The writer is a public policy analyst based in Lahore and can be reached at durdananajam1@gmail.com

Driving support from healthcare regulatory bodies

The combination of academia and policymakers can have Pakistan make revolutionary changes to its health sector


Durdana Najam March 26, 2020
Every discussion on the quality chasm in the delivery of healthcare services would end with browbeating health professionals for not trying harder to keep their patients safe. In a not too distant history, this narrative had overwhelming supporters. As a result, the forest was missed for the tree. Research in due course established that “the burden of harm conveyed by the collective impact of all of our healthcare quality problem is staggering”. Studies further documented that pervasive overuse, misuse, and underuse of services was leading to the death and incapacitation of hundreds and thousands of people from non-fatal diseases and injuries. Therefore, it was concluded that if a system fails to support or prepare the healthcare professionals to provide the best to their patients, even a dedicated healthcare service provider would fail to keep patients from harm’s way.

This article makes two arguments: one, the importance of having a strong healthcare regulatory system to stem system failure. Two, to give ear to the regulating bodies because they are the people who have the advantage to see issues first-hand.

The seriousness of having a structured regulatory system in Pakistan was slow to come about, but once in place, it played its part in the development of minimum service delivery standards for the provision of need-based, resource sufficient and accessible healthcare facilities. No regulatory body, however, can be fully beneficial unless the government puts money into the health sector whereby making it a priority rather than a side issue that only gets attention in the event of an outbreak like Covid-19.

Regulatory oversight is the only way to keep the healthcare system from being penetrated by quacks and unethical healthcare practitioners. Many healthcare challenges overcome by the rest of the world to a certain extent, such as AIDS, hepatitis C, infant and maternal mortality, to name a few, have persisted in Pakistan because of the absence of quality care. It also makes healing through some spiritual experience a common practice, which at times could be as lethal as a wrong treatment.
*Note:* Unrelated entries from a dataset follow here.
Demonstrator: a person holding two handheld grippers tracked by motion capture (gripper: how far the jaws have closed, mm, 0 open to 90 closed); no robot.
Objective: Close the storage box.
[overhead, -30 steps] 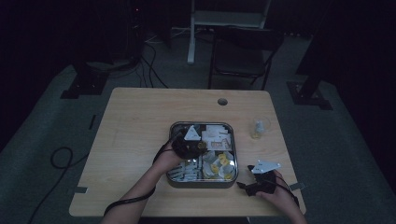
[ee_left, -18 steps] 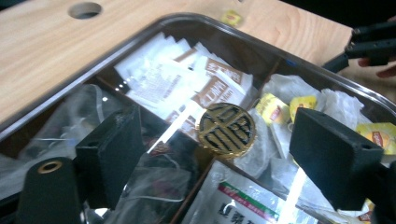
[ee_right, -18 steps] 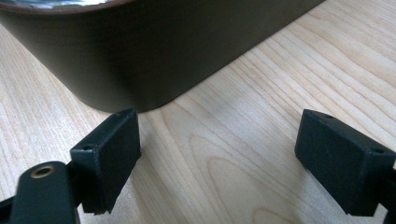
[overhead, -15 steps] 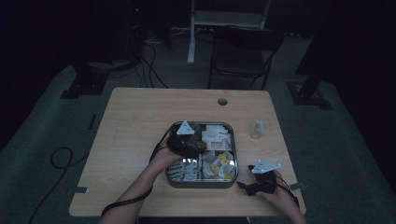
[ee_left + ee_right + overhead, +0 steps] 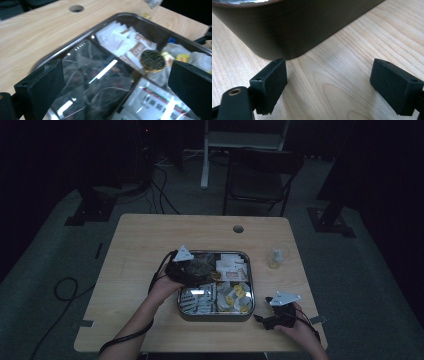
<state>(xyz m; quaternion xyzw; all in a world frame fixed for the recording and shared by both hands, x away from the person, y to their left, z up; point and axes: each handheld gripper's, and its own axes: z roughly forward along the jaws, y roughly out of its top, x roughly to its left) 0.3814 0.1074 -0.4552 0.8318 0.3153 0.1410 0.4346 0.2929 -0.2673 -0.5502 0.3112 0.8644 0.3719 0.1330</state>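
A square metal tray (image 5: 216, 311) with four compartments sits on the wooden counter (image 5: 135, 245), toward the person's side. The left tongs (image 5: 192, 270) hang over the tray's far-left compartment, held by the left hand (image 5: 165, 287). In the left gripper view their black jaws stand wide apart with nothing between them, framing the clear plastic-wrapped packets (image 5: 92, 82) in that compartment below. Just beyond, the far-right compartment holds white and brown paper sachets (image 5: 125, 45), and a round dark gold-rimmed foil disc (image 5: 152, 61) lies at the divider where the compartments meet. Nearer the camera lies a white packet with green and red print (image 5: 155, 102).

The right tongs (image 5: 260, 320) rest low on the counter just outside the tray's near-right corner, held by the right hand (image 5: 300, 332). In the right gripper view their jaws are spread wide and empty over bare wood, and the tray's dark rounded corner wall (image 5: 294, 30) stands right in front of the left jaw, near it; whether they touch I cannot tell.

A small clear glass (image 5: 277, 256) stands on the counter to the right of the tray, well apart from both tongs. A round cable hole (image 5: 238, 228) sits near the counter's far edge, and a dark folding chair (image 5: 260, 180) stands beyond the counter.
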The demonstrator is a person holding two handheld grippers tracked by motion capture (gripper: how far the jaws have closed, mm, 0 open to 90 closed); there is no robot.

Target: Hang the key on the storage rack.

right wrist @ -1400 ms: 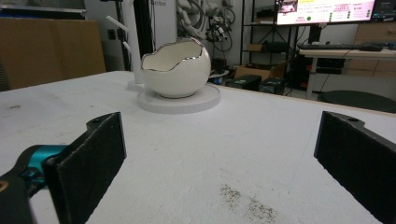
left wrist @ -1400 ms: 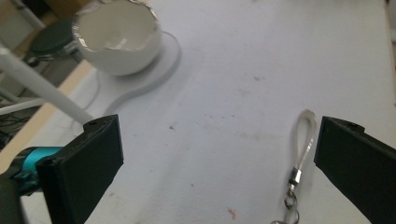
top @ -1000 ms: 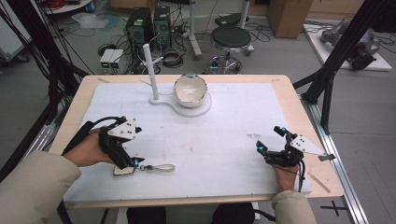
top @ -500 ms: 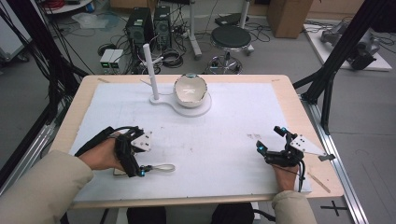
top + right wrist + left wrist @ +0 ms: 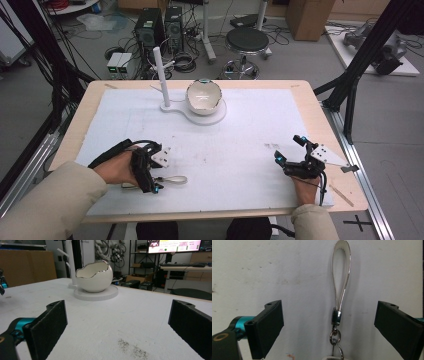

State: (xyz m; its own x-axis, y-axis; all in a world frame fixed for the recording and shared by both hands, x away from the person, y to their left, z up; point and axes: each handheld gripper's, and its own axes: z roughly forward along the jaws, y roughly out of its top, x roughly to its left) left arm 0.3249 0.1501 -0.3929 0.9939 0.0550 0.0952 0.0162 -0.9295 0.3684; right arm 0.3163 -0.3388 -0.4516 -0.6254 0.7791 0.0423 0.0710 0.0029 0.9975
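Evidently the left gripper (image 5: 150, 175) has swung down over the keyring strap (image 5: 172, 179) at the near left of the mat (image 5: 250, 135) — jaws spread either side of it, so a pinch looks imminent. Right gripper (image 5: 290, 157) rests spread, near right. Egg-shaped bowl (image 5: 203, 96) and white post (image 5: 161, 77) stand far off — nothing obstructs.

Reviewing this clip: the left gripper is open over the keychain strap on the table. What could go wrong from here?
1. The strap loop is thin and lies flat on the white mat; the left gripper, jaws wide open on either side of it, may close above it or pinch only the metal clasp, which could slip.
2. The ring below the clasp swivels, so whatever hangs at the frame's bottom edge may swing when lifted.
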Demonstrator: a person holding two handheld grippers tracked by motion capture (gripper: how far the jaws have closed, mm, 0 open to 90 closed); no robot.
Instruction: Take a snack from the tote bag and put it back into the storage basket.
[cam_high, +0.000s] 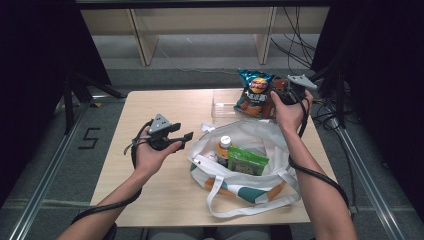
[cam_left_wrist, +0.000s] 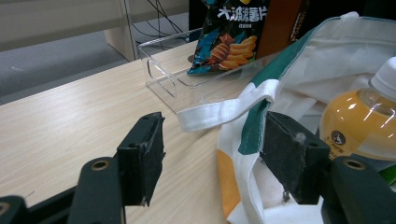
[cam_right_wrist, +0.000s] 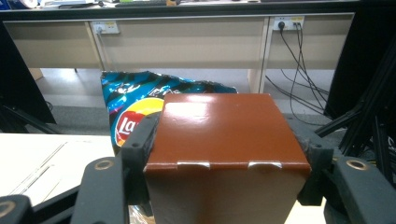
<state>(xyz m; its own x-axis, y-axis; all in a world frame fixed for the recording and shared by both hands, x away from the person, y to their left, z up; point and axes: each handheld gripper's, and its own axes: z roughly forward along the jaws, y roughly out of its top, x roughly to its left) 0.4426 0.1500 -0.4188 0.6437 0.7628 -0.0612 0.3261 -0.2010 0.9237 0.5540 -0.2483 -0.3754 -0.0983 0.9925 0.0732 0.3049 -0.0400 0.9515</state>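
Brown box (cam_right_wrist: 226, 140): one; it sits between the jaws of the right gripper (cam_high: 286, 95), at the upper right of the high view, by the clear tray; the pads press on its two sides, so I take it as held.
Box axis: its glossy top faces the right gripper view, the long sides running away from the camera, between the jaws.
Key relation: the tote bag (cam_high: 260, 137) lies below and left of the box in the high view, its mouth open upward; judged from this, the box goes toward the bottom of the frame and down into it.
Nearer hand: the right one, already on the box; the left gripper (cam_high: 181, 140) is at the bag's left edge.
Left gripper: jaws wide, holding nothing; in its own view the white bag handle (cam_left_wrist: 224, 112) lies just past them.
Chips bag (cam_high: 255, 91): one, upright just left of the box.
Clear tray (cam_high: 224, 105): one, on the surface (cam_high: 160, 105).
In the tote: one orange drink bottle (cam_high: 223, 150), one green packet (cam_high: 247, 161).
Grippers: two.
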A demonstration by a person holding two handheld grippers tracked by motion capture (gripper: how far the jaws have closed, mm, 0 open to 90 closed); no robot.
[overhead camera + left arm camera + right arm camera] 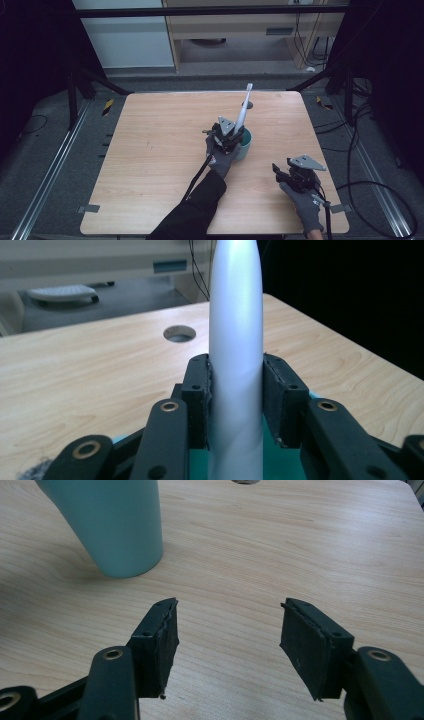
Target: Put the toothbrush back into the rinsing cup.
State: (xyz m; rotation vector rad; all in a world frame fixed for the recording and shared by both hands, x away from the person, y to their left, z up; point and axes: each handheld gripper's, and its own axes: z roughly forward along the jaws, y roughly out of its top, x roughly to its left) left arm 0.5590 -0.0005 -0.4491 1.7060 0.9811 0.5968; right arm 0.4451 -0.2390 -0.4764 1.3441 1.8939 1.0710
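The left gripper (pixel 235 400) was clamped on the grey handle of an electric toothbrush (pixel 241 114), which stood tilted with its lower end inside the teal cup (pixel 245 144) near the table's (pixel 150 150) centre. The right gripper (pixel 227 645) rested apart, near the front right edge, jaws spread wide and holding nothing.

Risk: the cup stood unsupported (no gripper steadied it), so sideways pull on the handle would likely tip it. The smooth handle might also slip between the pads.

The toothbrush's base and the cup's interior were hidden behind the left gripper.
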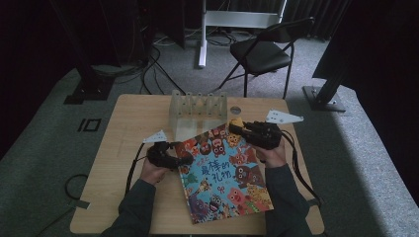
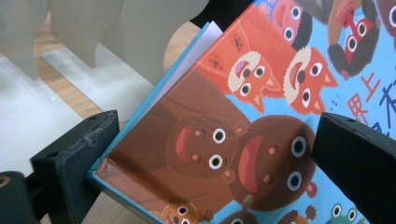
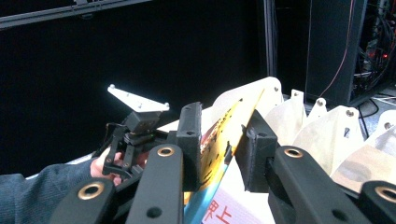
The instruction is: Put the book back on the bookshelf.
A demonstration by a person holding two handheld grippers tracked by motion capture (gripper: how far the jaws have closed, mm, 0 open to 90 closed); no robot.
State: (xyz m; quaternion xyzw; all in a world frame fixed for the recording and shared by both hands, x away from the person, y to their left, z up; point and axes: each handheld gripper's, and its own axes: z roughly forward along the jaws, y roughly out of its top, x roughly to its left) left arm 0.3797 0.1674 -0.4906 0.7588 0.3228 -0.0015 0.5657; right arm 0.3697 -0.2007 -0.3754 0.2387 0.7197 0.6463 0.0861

Mass prevalence of quackery and spiritual treatment is usually the consequence of a weak social contract between the state and its citizens. A commoner is of the understanding that the peripheral treatment lent to healthcare facilities is because the state does not care about its people. Would it be wrong to say that the spiritual healers have also been committing an error of judgment by shepherding people to attend religious congregations believing the coronavirus cannot win against God in combined prayers? A large segment of the population attended to this call because of the weak ‘social contract’ and because of the human nature to have someone to trust, which is usually lent to the one capable of empathising.

Advance countries progress for three overriding reasons: one, they do not reinvent the wheel.

Two, their organisations and governments engage academia in policymaking. Three, they adopt a cross-sectoral approach to development.

As for the first reason the healthcare regulating bodies should engage with each other — within and across the country — to learn from shared experiences. This collaboration and consensus-based decision-making model has the potential to eliminate overlapped processes and find common solutions to routine challenges.

Similarly, a nexus among policymakers and academia is a sine qua non for having breakthrough medical researches and to cultivate a strong medical fraternity for a professionally and ethically run healthcare system. Unfortunately, medical education in Pakistan has been compromised with the result that few of our doctors were evicted from the Middle East on the charges of faking professional degrees. Many private medical universities have a charge sheet against them for being inefficient, ruthlessly expensive, and anachronistic.

The combination of academia and policymakers can have Pakistan make revolutionary changes to its health sector without much effort. The regulatory bodies, now operational in almost every province, have done a good amount of foundational work in terms of data collection, which could be used to make informed decisions to remove barriers to quality care.

Last but not the least, no healthcare regulation can make a difference if inter-sectoral engagement among different departments is not happening. The World Health Organization (WHO) defines inter-sectoral action as “action affecting health outcomes, undertaken outside the health sector”. For instance, quality of public transport, water, sewerage system, school curriculum, food legislation, targeted subsidies, and tax relaxations have an impact on people’s health. Any improvement in these sectors improves health indicators. According to community health studies, about 50% of diseases and 40% of deaths in Pakistan occur due to poor drinking water quality.

Healthcare commissions in Pakistan have been advising their governments to invest in socio-economic projects to reduce the burden of diseases.

Pakistan should take advantage of its healthcare regulatory framework and enable it to remove systemic failures in the delivery of healthcare services. This is not possible unless the health budget and development spending are increased. It is unfortunate that we still have a large contingent of inadequately trained clinicians and healthcare organisations unable to deliver a minimal level of quality. 

Published in The Express Tribune, March 26th, 2020.